### What you should do:
Where does "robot" occur in the listing? Copy every line that holds it.

═══ Data for the task

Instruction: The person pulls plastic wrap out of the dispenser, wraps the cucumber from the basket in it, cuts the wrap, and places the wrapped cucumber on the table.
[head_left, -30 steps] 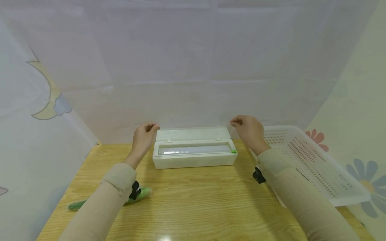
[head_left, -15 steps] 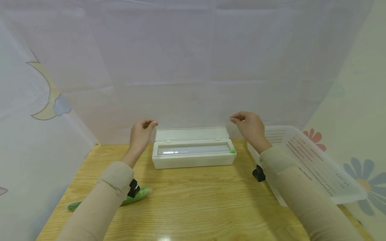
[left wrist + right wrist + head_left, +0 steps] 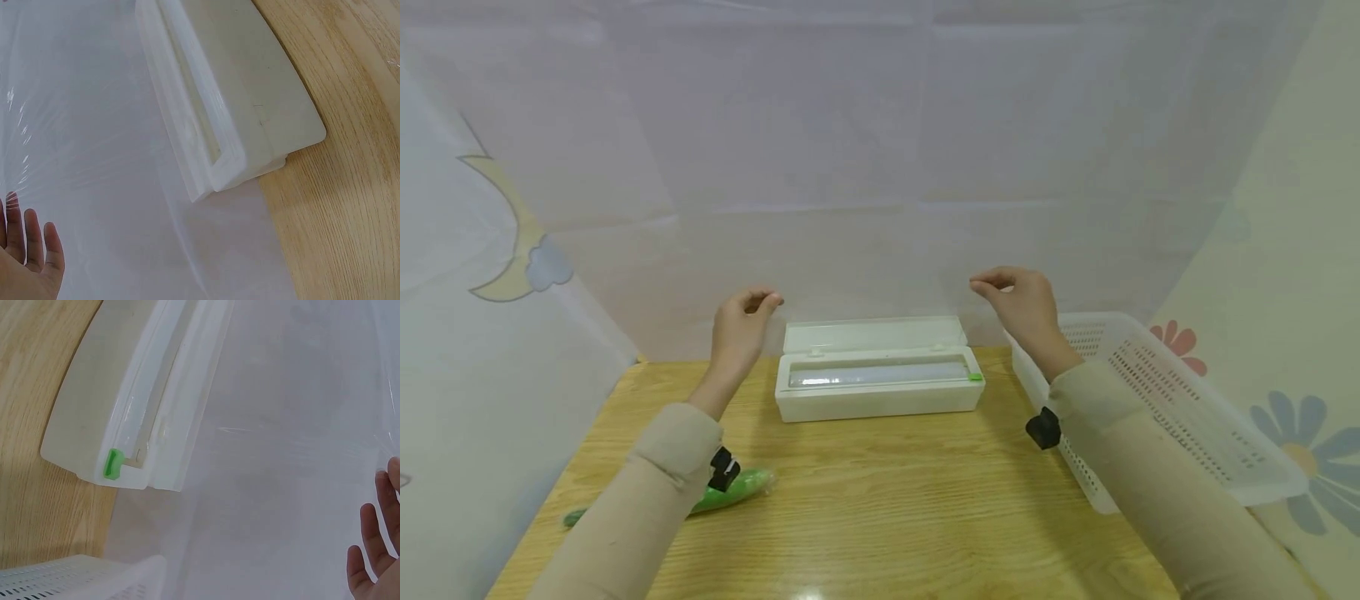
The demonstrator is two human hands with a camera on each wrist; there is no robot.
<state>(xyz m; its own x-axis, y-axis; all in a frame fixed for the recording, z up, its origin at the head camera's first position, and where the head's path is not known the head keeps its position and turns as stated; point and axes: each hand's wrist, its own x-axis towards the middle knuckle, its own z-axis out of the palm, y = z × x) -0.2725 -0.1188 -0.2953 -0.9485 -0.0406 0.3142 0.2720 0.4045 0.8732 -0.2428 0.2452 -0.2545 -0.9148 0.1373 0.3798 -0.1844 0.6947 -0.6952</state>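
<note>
A pale, grained wooden table [image 3: 887, 517] is carrying everything. A white, perforated plastic basket [image 3: 1195, 408] is sitting at its right side, partly hidden by the right sleeve. Near the far edge, a long white plastic box [image 3: 880, 405] is standing with its lid [image 3: 876, 335] hinged back, showing a pale roll [image 3: 880, 375] inside. A sheet of clear, glossy plastic film [image 3: 25, 134] is stretching between the hands above the box; whether it is joining the roll, I cannot tell. Under the left sleeve, a slim green object [image 3: 730, 490] with clear wrapping at its end is lying. The left hand [image 3: 739, 333] and the right hand [image 3: 1022, 304] are each pinching the film between thumb and forefinger, the other fingers spreading loosely. The film is probably behaving as light, limp, clingy and easily torn, so its outer corners are seeming the best hold, with even, gentle tension. A bright green plastic tab [image 3: 975, 377] is sitting at the box's right end.
</note>
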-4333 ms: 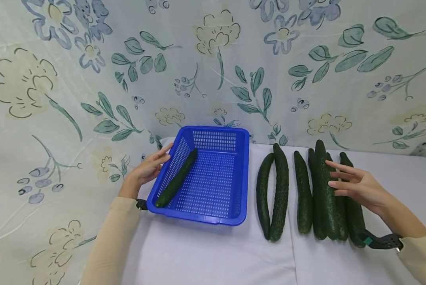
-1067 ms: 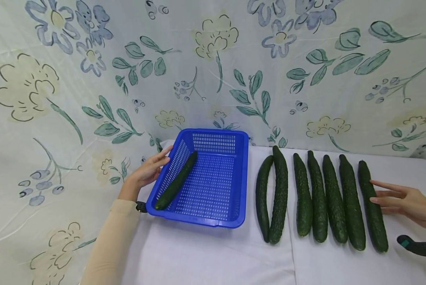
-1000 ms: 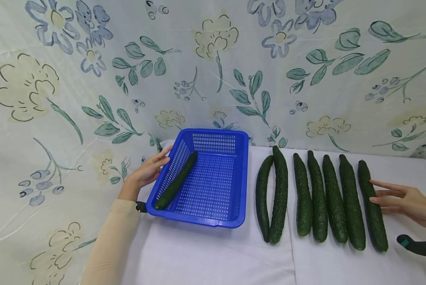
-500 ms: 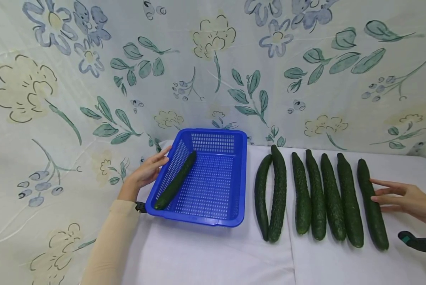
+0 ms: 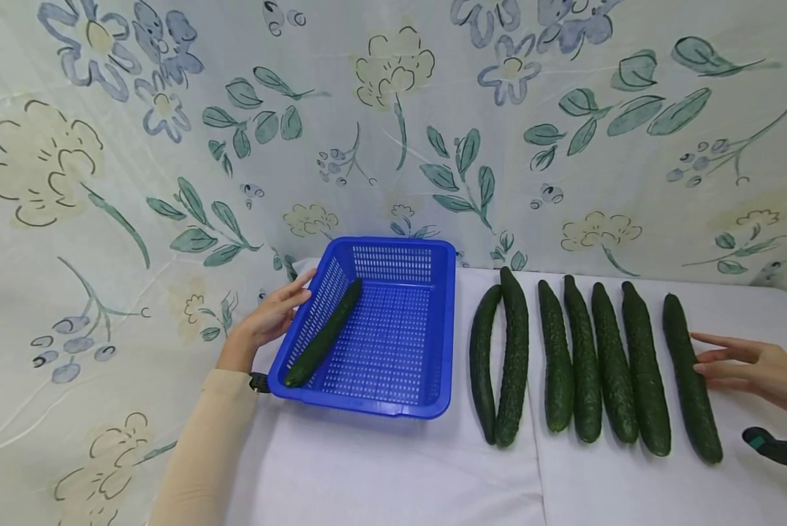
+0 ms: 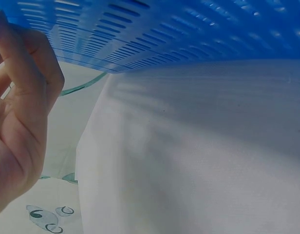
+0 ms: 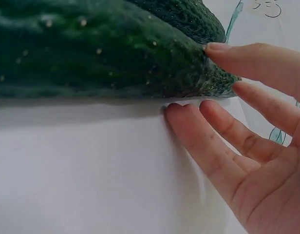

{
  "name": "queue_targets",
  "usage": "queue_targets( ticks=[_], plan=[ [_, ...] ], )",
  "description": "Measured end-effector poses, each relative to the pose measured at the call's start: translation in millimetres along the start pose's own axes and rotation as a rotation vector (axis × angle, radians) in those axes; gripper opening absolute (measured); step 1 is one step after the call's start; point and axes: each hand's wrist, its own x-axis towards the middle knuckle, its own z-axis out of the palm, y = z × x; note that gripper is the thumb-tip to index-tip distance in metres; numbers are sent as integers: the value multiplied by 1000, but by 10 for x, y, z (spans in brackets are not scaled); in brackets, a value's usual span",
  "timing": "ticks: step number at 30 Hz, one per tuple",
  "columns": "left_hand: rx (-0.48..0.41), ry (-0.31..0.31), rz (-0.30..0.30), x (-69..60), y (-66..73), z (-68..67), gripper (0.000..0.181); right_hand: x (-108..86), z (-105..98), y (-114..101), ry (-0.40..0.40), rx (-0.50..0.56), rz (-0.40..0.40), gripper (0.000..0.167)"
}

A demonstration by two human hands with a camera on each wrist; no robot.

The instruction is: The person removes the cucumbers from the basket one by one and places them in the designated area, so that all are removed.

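My left hand [image 5: 273, 314] is at the left side of a blue plastic basket [image 5: 451, 329], its extended fingers touching the outer wall near the rim. In the left wrist view the slotted wall of the basket [image 6: 155, 36] is above the table, with the hand [image 6: 23, 107] beside it. One dark green cucumber [image 5: 327, 336] lies inside along the left wall. At the far right, my right hand [image 5: 758, 369] touches the outermost cucumber [image 5: 692, 383] with its fingertips, fingers loosely extended. The right wrist view has these fingers [image 7: 228, 146] against the bumpy side of the cucumber [image 7: 101, 53].
Several more cucumbers lie side by side on the white tablecloth [image 5: 393, 467]. Two touching cucumbers [image 5: 514, 358] lie nearest the basket; others, such as a thick cucumber [image 5: 647, 372], are in the row to their right. A floral cloth [image 5: 393, 146] hangs behind.
The cucumbers bunched on the right are now spread in a row. My right hand has moved right, lately shifting the outermost cucumber slightly right. The left hand stays at the basket.
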Motion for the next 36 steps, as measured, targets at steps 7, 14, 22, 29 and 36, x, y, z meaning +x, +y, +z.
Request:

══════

### Task output:
The demonstrator is two human hands with a camera on each wrist; there is no robot.
A demonstration by two human hands with a camera on each wrist; no robot.

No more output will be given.